▶ _Task to carry out_:
The records below are made of lines; count those holding the word "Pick" and give the number only.

· · · ·

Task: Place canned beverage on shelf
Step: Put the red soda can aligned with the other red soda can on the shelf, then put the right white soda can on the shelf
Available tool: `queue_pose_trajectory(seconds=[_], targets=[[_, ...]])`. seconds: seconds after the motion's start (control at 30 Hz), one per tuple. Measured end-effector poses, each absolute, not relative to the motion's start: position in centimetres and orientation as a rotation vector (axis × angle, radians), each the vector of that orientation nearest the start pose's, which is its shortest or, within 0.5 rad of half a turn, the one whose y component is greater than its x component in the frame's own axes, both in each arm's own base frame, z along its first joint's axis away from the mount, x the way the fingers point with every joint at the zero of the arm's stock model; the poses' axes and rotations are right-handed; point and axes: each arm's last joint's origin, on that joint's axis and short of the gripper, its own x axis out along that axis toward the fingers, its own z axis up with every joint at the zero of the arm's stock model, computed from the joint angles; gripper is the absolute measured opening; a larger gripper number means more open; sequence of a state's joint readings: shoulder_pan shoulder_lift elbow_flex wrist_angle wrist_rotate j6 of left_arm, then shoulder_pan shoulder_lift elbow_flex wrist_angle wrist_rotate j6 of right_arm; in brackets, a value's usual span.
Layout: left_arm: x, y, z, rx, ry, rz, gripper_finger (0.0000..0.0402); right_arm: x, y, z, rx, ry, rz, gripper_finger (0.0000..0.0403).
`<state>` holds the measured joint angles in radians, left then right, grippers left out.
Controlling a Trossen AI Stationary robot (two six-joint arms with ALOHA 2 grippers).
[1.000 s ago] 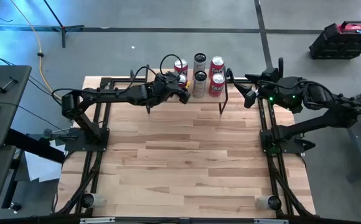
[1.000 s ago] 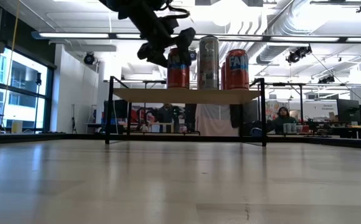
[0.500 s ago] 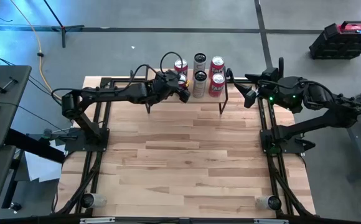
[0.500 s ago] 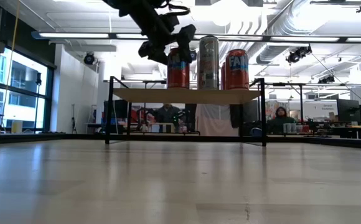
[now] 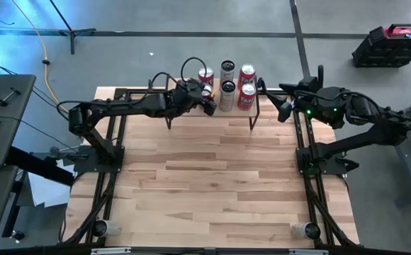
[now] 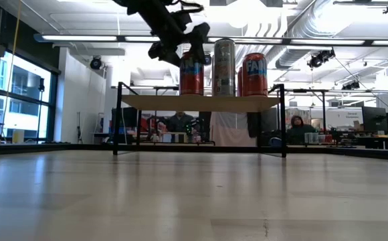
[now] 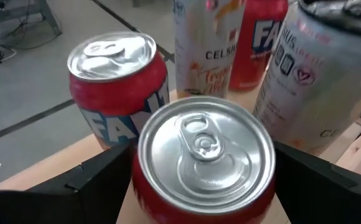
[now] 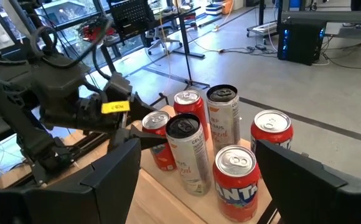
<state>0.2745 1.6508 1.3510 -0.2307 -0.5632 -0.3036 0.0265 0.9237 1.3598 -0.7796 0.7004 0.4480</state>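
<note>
The red can (image 7: 205,155) stands upright on its base at the near left of the small wood-topped shelf (image 6: 201,102), among several other cans. It also shows in the low view (image 6: 191,75). My left gripper (image 5: 207,100) is over this can, pointing down, and open. Its fingers (image 7: 99,174) stand on either side of the can's top rim. In the low view my left gripper (image 6: 182,39) is at the can's top, to its left. My right gripper (image 5: 285,106) waits open to the right of the shelf.
Close around the red can stand a second red can (image 7: 115,81), two tall Celsius cans (image 7: 317,81) and two red Fanta cans (image 8: 233,177). The shelf's black legs (image 6: 118,120) stand on the far part of the wooden tabletop (image 5: 212,170). People sit in the room behind.
My left gripper has risen a little at the red can's top. The can has stayed upright on the shelf.
</note>
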Motion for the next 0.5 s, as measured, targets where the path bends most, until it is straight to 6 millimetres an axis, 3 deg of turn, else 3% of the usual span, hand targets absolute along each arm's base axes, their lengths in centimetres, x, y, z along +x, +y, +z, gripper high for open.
queue_pose_trajectory(seconds=[0.5], targets=[[32.7,10.9,34.8,-0.177,0.299,0.885,0.0337,14.5,-1.5,44.4,0.307,0.145,-0.735,0.0303]])
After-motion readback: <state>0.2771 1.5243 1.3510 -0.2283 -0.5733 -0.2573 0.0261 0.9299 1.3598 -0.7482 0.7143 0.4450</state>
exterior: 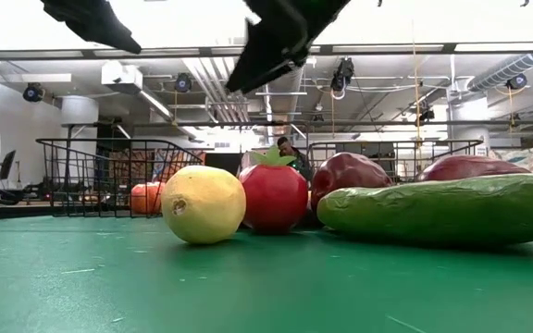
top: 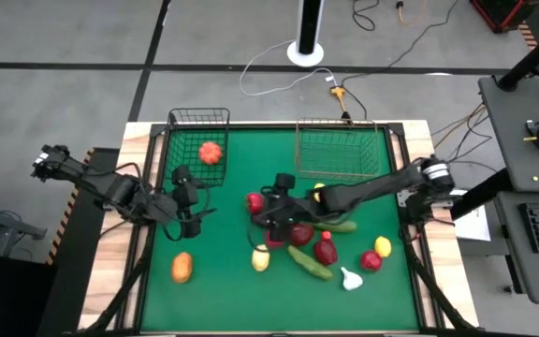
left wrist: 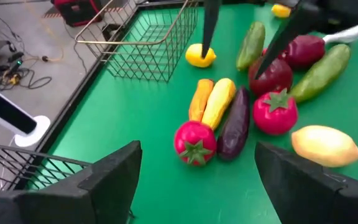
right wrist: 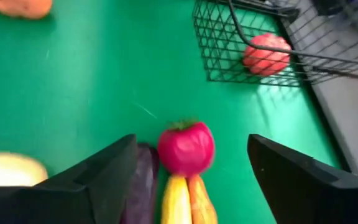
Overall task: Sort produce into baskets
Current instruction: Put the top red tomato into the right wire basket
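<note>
Glossy red tomato (right wrist: 186,148) with green leafy top, beside purple eggplant (right wrist: 140,186), right gripper (right wrist: 188,180) spread open above it, left gripper (left wrist: 194,177) open nearby

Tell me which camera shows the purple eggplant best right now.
The left wrist view: the eggplant lies in full, unobstructed, between the yellow vegetable and a red tomato. The right wrist view catches only part of it beside that arm's finger. In the high view the right arm covers it; the low view doesn't show it.

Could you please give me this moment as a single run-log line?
right gripper: open above red toy tomato | left gripper: open, waiting | narrow black wire basket: one red fruit inside
</note>
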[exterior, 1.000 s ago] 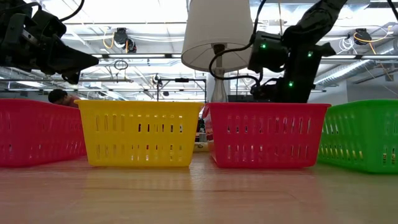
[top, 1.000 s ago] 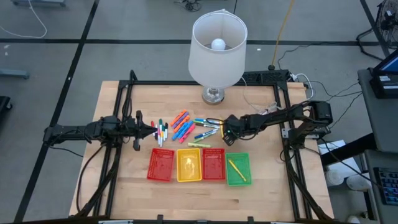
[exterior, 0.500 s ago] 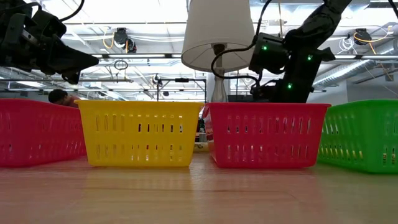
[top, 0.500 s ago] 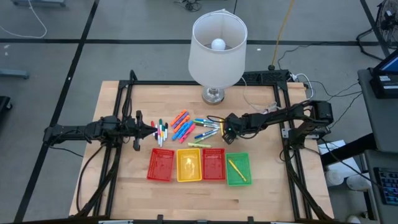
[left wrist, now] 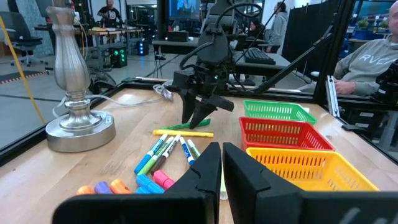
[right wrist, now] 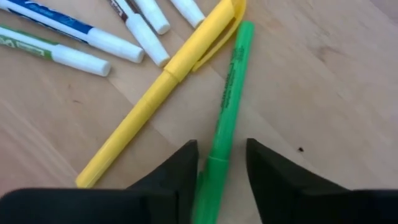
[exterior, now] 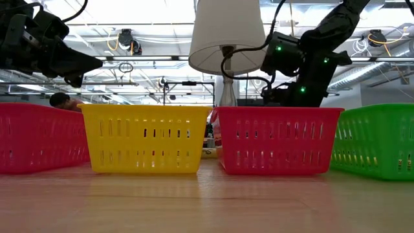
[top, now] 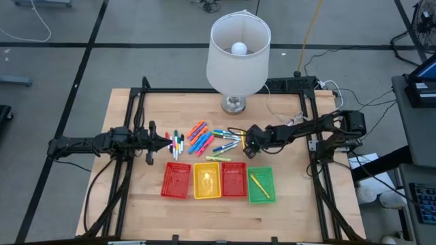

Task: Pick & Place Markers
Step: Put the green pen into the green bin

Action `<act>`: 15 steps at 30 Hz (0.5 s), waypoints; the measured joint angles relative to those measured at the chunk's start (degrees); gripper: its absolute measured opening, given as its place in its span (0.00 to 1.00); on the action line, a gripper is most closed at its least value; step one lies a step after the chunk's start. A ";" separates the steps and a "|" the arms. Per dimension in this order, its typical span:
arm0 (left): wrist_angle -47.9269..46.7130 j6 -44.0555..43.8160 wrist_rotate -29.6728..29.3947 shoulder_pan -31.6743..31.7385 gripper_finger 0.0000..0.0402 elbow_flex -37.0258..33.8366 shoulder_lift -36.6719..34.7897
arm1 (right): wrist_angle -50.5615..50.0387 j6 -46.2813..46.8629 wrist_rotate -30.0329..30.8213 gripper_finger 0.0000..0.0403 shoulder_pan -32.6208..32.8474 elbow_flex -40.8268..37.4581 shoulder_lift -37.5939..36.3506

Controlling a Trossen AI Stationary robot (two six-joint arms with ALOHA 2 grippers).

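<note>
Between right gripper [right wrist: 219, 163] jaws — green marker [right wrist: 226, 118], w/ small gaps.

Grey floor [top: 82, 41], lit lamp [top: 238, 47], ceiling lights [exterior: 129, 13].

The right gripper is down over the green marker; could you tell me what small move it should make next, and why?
Probably finish closing, then lift. The right gripper has its fingers on either side of the green marker, not yet pinching it. The yellow marker lies just beside, so lift straight up.
</note>
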 joint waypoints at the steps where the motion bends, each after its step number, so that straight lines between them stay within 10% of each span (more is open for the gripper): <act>1: -0.02 -0.01 0.00 0.01 0.05 0.00 0.02 | -0.04 0.00 -0.15 0.27 0.00 -0.02 0.00; 15: 0.00 0.00 0.00 -0.01 0.05 0.00 0.01 | -0.26 -0.64 -0.47 0.08 0.00 -0.02 0.04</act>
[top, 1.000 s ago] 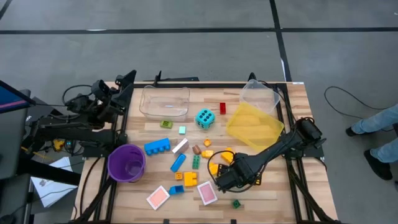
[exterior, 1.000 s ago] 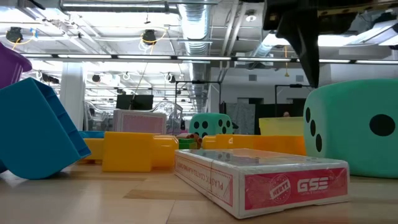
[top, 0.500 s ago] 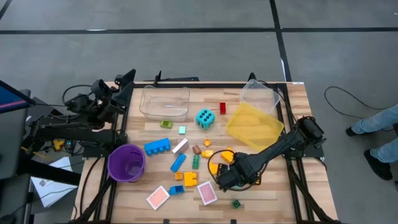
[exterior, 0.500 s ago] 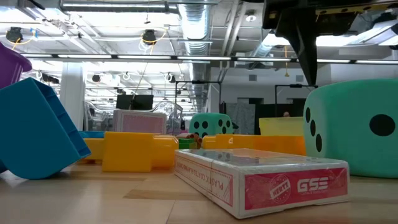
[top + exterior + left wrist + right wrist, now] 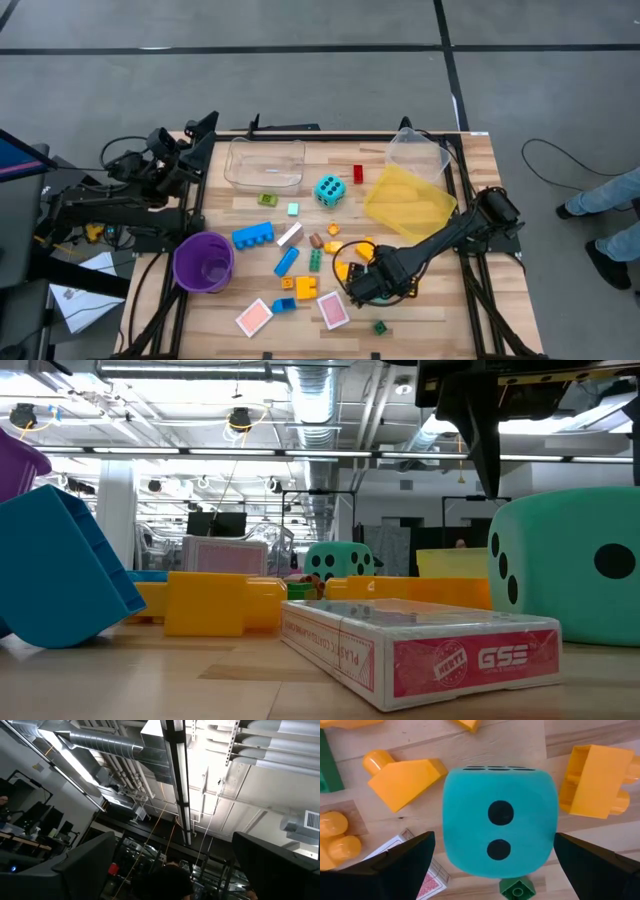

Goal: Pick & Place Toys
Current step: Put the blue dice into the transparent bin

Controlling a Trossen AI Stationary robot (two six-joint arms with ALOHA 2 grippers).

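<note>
A cyan die (image 5: 500,827) rests on the wooden table (image 5: 520,745), two black dots on its top face. My right gripper (image 5: 494,840) hangs over it, pointing down and open. One finger stands on each side of the die, clear of it. In the high view this gripper (image 5: 372,287) hides the die. A second cyan die (image 5: 329,190) sits farther back. Bricks, among them a blue brick (image 5: 253,235), and pink cards (image 5: 333,310) lie scattered on the table. My left gripper (image 5: 200,130) waits open at the table's far left corner, tipped upward.
A purple cup (image 5: 204,262) stands at the left, a tilted yellow bin (image 5: 408,200) at the right. Two clear containers (image 5: 265,162) (image 5: 417,152) stand at the back. Yellow bricks (image 5: 402,777) (image 5: 595,782) and a small green brick (image 5: 517,889) lie close around the die.
</note>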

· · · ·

▶ _Expected output_:
2